The Company generally expects to lease its seniors housing properties to wholly-owned taxable REIT subsidiary entities (each, a “TRS”) and engage independent third-party managers under management agreements to operate the properties as permitted under REIT Investment Diversification and Empowerment Act of 2007 (“RIDEA”) structures; however, the Company may also lease its properties to third-party tenants under triple-net or similar lease structures, where the tenant bears all or substantially all of the costs (including cost increases for real estate taxes, utilities, insurance and ordinary repairs). Medical office, acute care and post-acute care properties will generally be leased on a triple-net, net or modified gross basis to third-party tenants.  In addition, the Company expects most investments will be wholly-owned, although, it may invest through partnerships with other entities where the Company believes it is appropriate and beneficial.   The Company expects to invest in new property developments or properties which have not reached full stabilization.  Finally, the Company may invest in and originate mortgage, bridge or mezzanine loans or in entities that make investments similar to the foregoing investment types.  The Company would generally make loans to the owners of properties to enable them to acquire land, buildings, or to develop property.  In exchange, the owner generally grants the Company a first lien or collateralized interest in a participating mortgage collateralized by the property or by interests in the entity that owns the property.

 

 

4


CNL HEALTHCARE PROPERTIES II, INC. AND SUBSIDIARIES

NOTES TO CONDENSED CONSOLIDATED FINANCIAL STATEMENTS

THREE MONTHS ENDED MARCH 31, 2016 (UNAUDITED)

2.

Summary of Significant Accounting Policies

Basis of Presentation and Consolidation — The accompanying unaudited condensed consolidated financial statements have been prepared in accordance with the instructions to Form 10-Q and do not include all of the information and note disclosures required by generally accepted accounting principles in the United States (“GAAP”).
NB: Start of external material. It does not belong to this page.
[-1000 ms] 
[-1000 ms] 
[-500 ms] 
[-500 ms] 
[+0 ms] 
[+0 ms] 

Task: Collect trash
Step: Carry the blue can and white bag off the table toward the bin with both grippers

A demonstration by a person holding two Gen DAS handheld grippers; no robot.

The unaudited condensed consolidated financial statements reflect all normal recurring adjustments, which, in the opinion of management, are necessary for the fair statement of the Company’s results for the interim period presented.  Operating results for the three months ended March 31, 2016 may not be indicative of the results that may be expected for the year ending December 31, 2016.  Amounts as of December 31, 2015 included in the unaudited condensed consolidated financial statements have been derived from audited consolidated financial statements as of that date but do not include all disclosures required by GAAP.  These unaudited condensed consolidated financial statements should be read in conjunction with the audited consolidated financial statements and notes thereto included in the Company’s final prospectus, filed with the SEC on March 2, 2016.

The accompanying unaudited condensed consolidated financial statements include the Company’s accounts and its subsidiaries, the Operating Partnership and the Operating Partnership’s general partner, CHP II GP, LLC.  All material intercompany accounts and transactions have been eliminated in consolidation.

Use of Estimates — The preparation of financial statements in conformity with GAAP requires management to make estimates and assumptions that affect the reported amounts in the Company’s unaudited condensed consolidated financial statements and accompanying notes.  Actual results could differ from those estimates.

Cash — Cash consists of demand deposits at commercial banks with original maturities of three months or less.

Income Taxes — The Company intends to qualify for taxation as a REIT under Sections 856 through 860 of the Internal Revenue Code commencing with its taxable year ending December 31, 2016 or the first year in which the Company commences material operations. Prior to the Company’s REIT election, it is subject to corporate federal and state income taxes. If the Company qualifies for taxation as a REIT, the Company generally will not be subject to federal corporate income tax to the extent it distributes at least 90 percent of its REIT taxable income to its stockholders.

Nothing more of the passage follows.